_ACTIVITY:_ Across the whole listing, copy out every line that includes the string "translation".

_DATA LISTING:_

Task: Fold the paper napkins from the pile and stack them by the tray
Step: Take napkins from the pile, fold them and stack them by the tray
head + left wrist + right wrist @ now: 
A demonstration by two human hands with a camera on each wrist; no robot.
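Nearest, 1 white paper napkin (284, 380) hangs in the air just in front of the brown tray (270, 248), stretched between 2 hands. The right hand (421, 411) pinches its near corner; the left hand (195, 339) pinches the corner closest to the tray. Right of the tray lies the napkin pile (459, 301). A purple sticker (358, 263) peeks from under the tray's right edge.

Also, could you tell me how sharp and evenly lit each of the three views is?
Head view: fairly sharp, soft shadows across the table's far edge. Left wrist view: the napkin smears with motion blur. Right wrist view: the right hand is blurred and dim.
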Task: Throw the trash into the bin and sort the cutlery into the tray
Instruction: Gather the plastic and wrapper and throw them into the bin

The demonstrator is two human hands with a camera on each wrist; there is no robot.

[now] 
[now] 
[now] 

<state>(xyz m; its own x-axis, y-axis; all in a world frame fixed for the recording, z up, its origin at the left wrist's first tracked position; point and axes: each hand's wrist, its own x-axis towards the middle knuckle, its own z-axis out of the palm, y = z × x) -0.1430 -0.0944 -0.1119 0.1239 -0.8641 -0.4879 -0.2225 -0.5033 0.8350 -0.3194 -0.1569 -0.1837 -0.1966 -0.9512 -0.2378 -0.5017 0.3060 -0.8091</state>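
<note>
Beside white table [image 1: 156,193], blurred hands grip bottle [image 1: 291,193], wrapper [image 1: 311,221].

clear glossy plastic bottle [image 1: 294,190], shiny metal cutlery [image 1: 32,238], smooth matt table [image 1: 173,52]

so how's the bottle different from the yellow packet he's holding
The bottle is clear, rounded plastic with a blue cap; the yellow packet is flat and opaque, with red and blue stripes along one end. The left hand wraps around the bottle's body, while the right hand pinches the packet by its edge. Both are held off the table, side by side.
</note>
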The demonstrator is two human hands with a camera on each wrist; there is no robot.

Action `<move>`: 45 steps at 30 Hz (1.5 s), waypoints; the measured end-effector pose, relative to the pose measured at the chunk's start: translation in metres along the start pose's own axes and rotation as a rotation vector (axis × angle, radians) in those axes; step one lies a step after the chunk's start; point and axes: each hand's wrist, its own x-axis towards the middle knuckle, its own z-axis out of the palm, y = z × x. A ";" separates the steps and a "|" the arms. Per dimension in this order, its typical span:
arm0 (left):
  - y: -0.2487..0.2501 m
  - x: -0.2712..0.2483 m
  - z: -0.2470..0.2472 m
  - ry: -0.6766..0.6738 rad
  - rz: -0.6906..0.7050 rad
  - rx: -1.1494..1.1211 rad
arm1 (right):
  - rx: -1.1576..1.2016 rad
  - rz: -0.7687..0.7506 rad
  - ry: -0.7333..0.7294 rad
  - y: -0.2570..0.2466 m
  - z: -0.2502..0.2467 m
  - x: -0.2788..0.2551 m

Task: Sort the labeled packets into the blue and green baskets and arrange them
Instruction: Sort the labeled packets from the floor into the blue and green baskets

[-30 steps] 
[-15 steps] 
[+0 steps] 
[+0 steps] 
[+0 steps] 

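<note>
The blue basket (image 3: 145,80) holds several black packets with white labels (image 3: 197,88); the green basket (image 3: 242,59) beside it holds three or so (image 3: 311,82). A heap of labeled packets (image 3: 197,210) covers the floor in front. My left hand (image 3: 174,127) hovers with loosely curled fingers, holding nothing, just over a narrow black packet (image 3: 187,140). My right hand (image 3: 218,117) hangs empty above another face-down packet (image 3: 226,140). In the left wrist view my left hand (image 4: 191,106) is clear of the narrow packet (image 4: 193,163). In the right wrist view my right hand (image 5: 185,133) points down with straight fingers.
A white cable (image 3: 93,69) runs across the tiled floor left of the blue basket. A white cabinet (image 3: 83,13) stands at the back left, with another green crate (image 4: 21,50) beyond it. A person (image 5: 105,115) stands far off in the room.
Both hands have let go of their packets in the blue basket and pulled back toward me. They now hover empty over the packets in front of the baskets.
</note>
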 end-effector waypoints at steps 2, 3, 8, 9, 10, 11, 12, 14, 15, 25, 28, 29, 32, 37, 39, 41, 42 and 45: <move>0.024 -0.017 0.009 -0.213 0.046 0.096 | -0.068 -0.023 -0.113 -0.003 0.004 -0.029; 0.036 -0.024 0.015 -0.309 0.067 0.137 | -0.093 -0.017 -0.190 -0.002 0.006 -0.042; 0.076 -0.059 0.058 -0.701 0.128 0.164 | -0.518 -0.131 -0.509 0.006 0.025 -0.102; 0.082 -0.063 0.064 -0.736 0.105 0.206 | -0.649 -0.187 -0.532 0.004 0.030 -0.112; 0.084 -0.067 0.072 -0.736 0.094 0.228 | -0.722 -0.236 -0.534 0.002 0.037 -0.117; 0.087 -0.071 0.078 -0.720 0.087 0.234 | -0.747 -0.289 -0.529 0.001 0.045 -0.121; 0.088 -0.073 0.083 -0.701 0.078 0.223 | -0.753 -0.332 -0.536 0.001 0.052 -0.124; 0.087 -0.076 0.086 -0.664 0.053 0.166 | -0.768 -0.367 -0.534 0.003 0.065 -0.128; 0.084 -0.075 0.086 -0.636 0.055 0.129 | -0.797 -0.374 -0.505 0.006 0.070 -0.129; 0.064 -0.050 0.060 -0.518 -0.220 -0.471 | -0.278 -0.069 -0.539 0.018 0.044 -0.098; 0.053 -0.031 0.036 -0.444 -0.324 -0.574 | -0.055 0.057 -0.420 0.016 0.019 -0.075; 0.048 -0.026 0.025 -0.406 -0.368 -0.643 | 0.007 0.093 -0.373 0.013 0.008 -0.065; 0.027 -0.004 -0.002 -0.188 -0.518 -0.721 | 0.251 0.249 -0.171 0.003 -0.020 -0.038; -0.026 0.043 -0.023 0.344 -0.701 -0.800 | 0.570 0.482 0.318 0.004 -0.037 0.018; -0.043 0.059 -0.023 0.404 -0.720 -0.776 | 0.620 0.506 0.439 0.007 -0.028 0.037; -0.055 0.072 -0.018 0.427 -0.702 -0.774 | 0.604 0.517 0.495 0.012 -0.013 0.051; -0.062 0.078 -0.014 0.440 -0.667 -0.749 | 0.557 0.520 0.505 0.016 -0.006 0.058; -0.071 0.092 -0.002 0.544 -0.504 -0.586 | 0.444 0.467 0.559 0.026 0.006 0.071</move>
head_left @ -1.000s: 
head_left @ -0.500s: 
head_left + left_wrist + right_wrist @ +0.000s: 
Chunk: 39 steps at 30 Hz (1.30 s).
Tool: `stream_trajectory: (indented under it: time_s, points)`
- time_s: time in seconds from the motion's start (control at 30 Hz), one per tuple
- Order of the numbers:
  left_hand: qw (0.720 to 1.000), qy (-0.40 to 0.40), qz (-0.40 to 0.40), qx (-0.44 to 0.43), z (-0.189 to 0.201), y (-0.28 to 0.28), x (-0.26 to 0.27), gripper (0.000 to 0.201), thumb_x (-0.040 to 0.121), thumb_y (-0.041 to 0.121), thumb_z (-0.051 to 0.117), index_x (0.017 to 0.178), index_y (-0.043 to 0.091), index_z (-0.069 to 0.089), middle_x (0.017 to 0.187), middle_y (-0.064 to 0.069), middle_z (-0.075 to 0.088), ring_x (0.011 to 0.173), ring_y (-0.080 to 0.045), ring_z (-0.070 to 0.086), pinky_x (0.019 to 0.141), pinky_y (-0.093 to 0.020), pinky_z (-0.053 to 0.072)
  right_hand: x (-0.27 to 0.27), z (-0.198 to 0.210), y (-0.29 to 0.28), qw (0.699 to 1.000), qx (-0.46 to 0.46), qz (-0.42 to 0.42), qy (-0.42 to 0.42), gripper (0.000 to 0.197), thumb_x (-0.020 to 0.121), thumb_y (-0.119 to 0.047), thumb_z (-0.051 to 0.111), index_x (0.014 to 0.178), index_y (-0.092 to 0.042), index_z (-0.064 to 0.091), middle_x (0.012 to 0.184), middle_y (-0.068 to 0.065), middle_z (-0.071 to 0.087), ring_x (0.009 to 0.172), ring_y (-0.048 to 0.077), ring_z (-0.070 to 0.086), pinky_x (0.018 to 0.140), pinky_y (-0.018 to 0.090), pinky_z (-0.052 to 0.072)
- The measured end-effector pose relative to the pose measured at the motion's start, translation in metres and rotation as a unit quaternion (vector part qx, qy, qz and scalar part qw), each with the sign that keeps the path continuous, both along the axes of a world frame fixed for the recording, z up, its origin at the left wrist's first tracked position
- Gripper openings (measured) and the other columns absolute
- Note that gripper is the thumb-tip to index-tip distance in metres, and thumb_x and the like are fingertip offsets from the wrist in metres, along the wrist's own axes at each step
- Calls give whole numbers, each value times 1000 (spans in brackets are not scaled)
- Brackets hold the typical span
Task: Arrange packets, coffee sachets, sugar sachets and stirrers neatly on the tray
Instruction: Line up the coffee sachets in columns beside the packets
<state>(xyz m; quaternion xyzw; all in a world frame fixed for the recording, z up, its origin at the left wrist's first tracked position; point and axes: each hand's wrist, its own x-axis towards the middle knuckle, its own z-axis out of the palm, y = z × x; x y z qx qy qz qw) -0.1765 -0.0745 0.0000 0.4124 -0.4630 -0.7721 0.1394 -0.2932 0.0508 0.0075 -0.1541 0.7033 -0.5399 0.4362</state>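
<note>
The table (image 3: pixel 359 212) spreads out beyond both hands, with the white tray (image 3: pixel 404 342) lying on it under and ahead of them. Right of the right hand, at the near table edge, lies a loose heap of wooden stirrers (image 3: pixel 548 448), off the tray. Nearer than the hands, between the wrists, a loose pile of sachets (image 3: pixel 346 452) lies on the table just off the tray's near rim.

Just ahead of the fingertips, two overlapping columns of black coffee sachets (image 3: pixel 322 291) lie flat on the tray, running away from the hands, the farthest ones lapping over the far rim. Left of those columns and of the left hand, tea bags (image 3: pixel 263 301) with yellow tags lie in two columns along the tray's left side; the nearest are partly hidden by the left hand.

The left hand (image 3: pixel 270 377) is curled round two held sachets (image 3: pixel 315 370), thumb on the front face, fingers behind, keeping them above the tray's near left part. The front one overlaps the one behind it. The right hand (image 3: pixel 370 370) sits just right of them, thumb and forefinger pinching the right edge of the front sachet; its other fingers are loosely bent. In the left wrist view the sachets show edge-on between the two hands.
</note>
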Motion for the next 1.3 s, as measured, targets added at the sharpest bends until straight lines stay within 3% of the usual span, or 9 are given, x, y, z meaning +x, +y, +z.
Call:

_ANSWER:_
Action `<move>`: 45 steps at 30 Hz (1.5 s), waypoints; the measured end-effector pose, relative to the pose measured at the chunk's start: translation in metres along the start pose's own axes and rotation as a rotation vector (axis × angle, radians) in those axes; step one lies a step after the chunk's start; point and axes: each hand's wrist, its own x-axis towards the middle knuckle, its own z-axis out of the palm, y = z × x. A ";" separates the steps and a "|" the arms. Per dimension in this order, its typical span:
- The measured end-effector pose relative to the pose measured at the motion's start, translation in metres and rotation as a unit quaternion (vector part qx, qy, qz and scalar part qw), each with the sign that keeps the path continuous, both along the axes of a world frame fixed for the recording, z up, its origin at the left wrist's first tracked position

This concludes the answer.